++++ Data

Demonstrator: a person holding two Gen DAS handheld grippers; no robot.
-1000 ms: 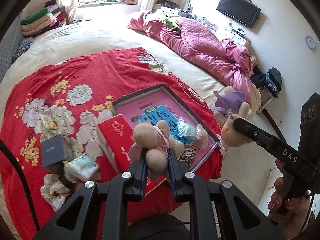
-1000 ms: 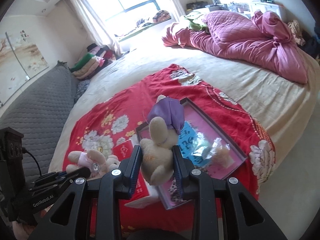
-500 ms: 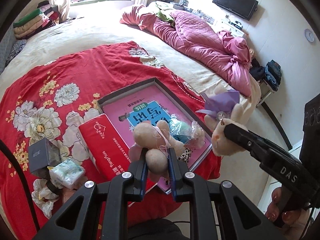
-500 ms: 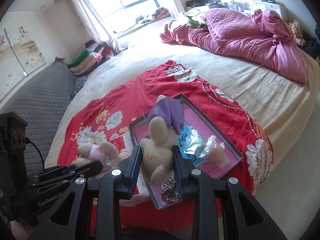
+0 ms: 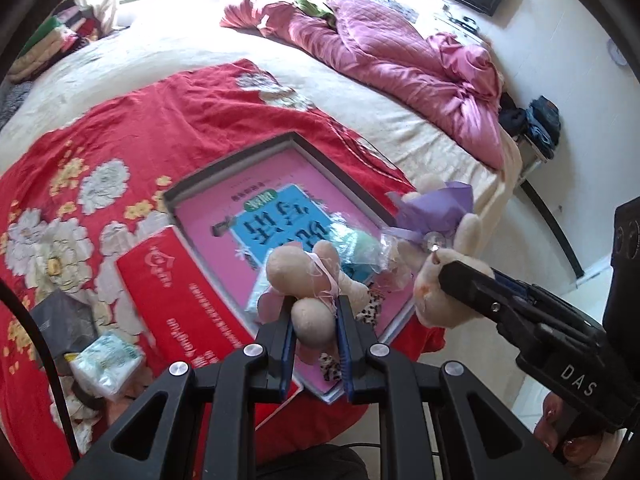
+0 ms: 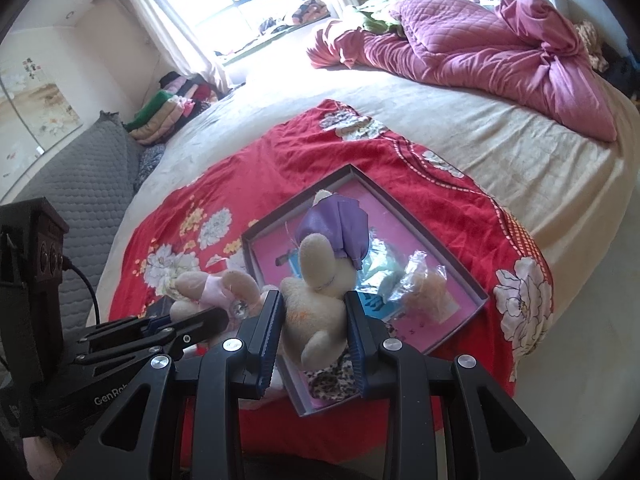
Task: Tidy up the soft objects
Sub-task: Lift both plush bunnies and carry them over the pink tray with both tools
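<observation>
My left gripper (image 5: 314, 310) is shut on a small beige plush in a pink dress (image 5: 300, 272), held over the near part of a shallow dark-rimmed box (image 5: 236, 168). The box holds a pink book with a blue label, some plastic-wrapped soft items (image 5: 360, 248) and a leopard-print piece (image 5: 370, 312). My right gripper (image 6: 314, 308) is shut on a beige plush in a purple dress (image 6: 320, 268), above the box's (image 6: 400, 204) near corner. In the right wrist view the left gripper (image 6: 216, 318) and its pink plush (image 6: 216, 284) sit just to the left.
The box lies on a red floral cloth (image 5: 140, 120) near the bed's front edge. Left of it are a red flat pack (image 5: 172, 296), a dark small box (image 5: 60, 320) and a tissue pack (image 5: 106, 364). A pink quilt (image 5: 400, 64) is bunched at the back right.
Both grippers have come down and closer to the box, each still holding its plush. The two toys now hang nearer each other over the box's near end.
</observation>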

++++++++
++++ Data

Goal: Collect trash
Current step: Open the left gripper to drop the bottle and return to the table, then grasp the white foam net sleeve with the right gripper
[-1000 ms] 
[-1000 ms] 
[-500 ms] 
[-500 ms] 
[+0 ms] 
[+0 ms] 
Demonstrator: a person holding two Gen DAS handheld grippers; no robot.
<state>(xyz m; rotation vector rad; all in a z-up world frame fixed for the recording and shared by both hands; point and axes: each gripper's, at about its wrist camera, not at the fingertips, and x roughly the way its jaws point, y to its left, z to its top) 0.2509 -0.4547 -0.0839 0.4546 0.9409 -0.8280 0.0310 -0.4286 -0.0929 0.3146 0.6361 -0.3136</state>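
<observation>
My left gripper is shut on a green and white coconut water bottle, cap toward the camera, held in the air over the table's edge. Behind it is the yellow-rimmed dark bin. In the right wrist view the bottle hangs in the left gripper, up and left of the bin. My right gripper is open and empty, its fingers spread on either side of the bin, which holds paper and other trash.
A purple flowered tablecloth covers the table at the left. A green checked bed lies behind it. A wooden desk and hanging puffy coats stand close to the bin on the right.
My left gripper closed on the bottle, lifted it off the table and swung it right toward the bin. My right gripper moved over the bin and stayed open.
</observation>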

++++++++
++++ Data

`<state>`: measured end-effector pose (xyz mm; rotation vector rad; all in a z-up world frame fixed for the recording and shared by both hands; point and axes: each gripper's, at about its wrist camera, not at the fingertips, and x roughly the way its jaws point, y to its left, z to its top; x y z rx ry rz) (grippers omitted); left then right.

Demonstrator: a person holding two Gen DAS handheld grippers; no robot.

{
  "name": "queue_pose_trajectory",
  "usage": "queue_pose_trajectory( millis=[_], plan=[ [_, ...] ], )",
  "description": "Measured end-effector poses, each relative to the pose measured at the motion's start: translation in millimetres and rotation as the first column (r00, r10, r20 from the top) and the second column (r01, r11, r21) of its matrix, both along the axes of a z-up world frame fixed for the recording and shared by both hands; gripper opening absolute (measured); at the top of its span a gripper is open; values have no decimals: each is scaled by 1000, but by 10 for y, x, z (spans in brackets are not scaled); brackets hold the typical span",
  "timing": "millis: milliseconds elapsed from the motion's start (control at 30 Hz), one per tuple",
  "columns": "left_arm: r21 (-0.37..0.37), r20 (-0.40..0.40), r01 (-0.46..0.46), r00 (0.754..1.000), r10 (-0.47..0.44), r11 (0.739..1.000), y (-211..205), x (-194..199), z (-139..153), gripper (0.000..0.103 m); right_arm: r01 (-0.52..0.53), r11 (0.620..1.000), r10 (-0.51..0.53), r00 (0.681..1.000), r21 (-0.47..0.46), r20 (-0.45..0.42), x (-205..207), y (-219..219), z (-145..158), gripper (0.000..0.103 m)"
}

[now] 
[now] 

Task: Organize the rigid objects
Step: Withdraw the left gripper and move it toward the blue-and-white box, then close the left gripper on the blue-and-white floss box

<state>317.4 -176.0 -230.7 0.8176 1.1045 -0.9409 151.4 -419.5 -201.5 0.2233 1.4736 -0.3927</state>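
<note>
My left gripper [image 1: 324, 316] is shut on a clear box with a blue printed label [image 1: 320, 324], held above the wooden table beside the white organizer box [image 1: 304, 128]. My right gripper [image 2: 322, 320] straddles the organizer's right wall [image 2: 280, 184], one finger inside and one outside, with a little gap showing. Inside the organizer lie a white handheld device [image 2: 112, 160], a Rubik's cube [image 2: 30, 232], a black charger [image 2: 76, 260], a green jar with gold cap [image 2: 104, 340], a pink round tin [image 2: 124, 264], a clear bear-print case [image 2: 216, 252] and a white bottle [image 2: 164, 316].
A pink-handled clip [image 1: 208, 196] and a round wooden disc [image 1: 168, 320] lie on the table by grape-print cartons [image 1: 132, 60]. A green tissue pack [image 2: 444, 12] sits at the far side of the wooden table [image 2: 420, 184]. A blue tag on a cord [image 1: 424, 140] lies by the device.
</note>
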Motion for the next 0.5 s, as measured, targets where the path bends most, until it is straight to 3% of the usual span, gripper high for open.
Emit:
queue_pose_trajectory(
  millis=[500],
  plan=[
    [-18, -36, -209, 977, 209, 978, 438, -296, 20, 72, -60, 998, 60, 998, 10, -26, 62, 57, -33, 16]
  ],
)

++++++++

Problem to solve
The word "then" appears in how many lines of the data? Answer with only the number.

Reply to the exercise
3